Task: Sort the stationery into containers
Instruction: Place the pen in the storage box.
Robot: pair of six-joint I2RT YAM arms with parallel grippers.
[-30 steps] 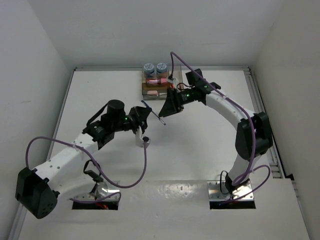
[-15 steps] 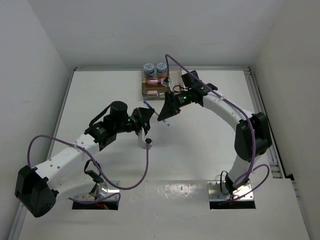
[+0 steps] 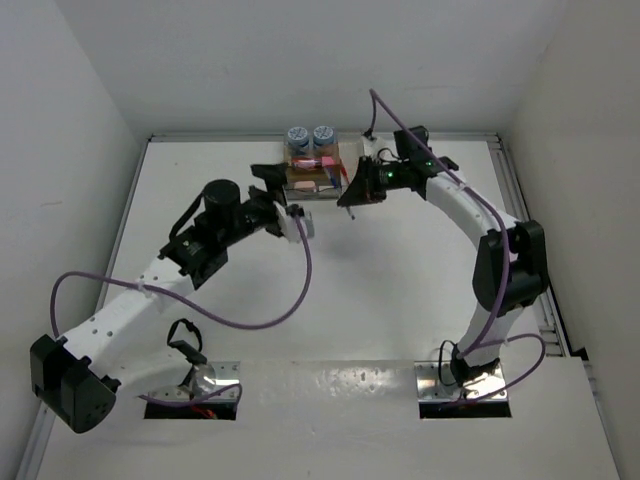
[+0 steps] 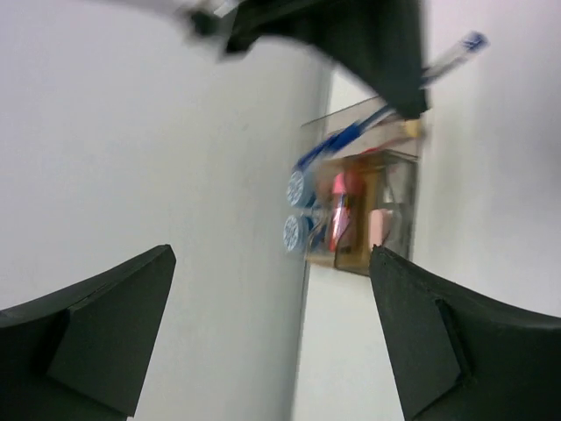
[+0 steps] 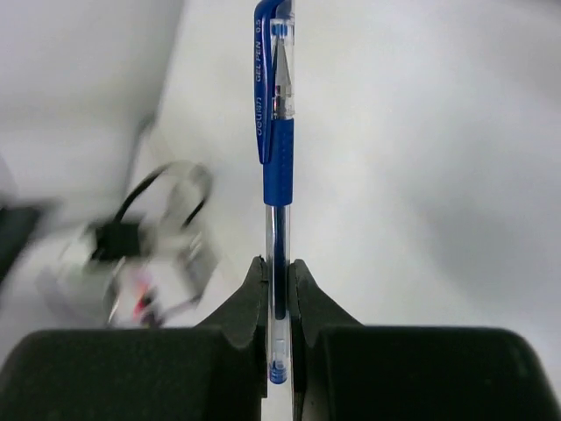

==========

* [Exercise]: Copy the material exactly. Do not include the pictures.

* [Your response]:
Task: Sort the stationery into containers
Instruction: Place the pen in the storage box.
Robot: pair of six-joint I2RT YAM arms with parallel grippers.
[-30 steps] 
[-15 steps] 
[+0 steps] 
[+0 steps] 
[+0 steps] 

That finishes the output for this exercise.